I just want to add that the herbal percolator method has been tested extensively over at the Aya Forums. They have found that ROOM TEMPERATURE water is best to use. It pulls the same amount of alkaloids but leaves behind much of the tanins and plant material that hot water pulls.

And yes, it needs massive amounts of water to be that effective.

by who?

as you can see herel the other harmalas are
'freely souluble in water' and then there isn't any data for THH's solubility.

later it is listed as soluble
in methanol, ethanol, ethyl acetate, dichloromethane and chloroform. Based on that theres a good chance that its soluble
in IPA aswell, since everyone will have that laying around from the BLAB. I am about to test that.

My point is: If I had to guess from what i've read I'd say that THH would be extracted by a manse extraction. I don't see why
not, Chemically if harmine and harmaline are extracted then thh won't be far behind.

Ive got some ideas for a tek, see my thread titled harmala IPA tek. Water extraction is obviously crap...

Lol, 45L of straight Vinegar? Yea right, read the post dude. Every 4 cups of water had a DASH of vinegar in it. I really only put about 1/4 Cup or less of Vinegar per 4 cups of water. I used a little under a gallon of Vinegar... a very cheap substance running like $2.50 a gallon. This is waste by whose standards? I used tap water. An average 10 minute shower uses 40 gallons of water. I used the water equivalent of 3 minute shower. Pretty unsubstantial in the grand scheme of water usage.
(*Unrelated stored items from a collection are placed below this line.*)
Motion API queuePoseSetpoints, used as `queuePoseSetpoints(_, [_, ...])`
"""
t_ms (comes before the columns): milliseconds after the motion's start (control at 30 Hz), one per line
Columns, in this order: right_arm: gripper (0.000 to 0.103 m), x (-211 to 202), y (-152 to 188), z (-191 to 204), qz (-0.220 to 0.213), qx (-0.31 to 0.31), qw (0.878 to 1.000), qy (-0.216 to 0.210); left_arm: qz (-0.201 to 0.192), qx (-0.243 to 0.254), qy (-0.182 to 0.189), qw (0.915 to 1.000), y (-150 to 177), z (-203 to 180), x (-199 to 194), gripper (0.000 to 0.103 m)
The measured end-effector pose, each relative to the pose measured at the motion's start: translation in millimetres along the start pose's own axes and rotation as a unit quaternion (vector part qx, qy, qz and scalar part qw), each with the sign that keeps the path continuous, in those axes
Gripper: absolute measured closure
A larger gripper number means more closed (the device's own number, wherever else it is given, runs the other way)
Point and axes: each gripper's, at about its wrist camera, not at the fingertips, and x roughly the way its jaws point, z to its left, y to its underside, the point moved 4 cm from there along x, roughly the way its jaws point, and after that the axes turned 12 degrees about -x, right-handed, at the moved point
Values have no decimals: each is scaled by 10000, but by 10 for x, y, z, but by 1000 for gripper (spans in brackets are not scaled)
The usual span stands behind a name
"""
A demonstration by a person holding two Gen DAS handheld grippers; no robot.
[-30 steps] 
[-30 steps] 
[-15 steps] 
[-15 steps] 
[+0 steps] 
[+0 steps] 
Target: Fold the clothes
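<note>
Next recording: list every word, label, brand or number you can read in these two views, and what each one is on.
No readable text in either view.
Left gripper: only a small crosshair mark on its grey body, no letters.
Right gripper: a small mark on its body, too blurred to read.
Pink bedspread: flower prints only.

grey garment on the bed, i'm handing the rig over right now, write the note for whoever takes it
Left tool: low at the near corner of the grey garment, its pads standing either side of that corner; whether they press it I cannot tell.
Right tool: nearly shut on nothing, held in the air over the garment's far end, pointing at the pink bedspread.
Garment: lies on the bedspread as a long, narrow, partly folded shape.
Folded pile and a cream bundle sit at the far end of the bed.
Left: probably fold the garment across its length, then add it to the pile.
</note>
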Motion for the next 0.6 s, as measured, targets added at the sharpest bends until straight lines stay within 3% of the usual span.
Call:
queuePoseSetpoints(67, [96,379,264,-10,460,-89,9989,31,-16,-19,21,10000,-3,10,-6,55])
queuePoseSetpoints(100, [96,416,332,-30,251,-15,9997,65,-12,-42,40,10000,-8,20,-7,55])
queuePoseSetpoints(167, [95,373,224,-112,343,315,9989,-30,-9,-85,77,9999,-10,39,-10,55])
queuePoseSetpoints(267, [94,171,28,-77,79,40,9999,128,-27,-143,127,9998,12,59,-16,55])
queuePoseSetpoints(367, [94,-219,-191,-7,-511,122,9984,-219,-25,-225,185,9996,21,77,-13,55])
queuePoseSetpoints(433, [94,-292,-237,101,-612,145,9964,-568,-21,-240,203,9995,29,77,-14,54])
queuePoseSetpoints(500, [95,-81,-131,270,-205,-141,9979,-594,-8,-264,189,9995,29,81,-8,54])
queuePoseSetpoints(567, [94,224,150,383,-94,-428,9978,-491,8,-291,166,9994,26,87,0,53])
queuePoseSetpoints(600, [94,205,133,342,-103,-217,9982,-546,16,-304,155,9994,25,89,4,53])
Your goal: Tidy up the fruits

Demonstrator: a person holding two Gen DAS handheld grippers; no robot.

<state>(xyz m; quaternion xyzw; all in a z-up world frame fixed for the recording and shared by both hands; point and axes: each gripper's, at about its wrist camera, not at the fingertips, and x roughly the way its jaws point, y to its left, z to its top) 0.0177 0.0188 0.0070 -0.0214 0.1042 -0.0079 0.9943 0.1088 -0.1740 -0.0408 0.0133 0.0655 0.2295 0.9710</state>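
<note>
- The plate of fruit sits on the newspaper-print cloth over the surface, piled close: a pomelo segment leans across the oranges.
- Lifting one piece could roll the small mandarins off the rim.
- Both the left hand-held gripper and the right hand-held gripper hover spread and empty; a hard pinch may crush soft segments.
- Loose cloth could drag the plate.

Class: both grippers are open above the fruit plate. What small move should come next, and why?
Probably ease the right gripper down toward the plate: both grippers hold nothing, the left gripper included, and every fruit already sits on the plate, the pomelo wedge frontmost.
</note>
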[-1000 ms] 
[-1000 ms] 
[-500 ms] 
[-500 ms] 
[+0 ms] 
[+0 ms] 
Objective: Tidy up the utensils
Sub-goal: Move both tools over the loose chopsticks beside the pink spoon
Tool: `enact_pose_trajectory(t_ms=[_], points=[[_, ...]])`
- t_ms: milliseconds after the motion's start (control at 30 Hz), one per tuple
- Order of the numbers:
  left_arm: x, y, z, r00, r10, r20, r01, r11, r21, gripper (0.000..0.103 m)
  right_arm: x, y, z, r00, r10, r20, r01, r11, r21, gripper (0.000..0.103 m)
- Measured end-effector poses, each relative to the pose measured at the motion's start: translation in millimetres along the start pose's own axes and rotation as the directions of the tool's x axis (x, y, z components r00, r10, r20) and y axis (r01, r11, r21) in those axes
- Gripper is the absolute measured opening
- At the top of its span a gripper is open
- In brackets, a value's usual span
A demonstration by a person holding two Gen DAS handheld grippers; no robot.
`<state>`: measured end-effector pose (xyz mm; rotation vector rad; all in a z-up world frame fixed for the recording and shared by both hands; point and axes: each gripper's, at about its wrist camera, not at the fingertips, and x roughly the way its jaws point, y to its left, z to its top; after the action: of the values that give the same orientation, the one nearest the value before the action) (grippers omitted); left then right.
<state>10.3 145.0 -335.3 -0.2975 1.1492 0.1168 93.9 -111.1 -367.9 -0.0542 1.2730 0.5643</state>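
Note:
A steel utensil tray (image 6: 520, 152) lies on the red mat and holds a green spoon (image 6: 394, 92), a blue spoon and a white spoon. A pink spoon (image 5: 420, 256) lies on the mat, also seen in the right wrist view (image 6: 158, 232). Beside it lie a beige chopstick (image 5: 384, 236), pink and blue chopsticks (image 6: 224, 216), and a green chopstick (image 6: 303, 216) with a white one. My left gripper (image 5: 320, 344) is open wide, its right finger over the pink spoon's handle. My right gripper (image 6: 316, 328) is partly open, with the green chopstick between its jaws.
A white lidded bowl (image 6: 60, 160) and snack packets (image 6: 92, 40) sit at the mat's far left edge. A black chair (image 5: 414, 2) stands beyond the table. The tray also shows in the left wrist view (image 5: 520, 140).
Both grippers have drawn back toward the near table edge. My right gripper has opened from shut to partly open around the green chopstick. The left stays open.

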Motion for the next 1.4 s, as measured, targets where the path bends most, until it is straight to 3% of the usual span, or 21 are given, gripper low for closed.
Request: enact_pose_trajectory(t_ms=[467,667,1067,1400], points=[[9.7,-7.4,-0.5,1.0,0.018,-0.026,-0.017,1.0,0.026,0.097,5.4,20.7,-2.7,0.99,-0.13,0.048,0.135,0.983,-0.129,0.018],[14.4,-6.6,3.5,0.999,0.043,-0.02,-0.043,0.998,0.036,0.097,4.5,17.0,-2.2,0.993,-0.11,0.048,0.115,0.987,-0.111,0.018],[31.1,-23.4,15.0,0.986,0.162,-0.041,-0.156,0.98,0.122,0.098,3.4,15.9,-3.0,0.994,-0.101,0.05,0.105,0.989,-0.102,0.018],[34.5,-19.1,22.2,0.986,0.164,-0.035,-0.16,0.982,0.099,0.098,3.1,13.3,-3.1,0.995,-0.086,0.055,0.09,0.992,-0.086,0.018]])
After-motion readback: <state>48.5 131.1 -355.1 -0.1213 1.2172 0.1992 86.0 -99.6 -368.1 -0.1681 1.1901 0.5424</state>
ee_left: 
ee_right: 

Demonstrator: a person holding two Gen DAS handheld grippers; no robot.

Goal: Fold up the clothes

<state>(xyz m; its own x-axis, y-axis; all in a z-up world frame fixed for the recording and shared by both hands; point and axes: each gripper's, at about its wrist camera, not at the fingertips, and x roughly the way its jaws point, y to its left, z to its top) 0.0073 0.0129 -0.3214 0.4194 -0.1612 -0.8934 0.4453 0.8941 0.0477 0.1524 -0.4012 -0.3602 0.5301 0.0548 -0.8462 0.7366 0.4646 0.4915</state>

It would be a bigger waste, IMO, to not get all the alkaloids out of the vine. Caapi is MUCH more expensive then water or vinegar and it seems ridiculous to only get 1/2 your yield because you argue the semantics of 2 vs 10 gallons of water or are scared of using a single gallon of vinegar.



By general board conjecture. It was theorized, no definite conclusions.

Also, I was aiming for a Full-spectrum extract, regardless of THH. The Jim-Jam of Harmala.

Manske eliminates secondary compounds in Rue so one can only assume there might be SOMETHING in Caapi that gets left behind by doing a Manske, even if it is some secondary alkaloid.

Plus doing a Manske salting is an extra, uneeded, step when extracting Caapi. Why go through the trouble of doing Manske & Filtering when you can just freebase directly out of an acid pull? You would be re-dissolving and purifying either way most likely.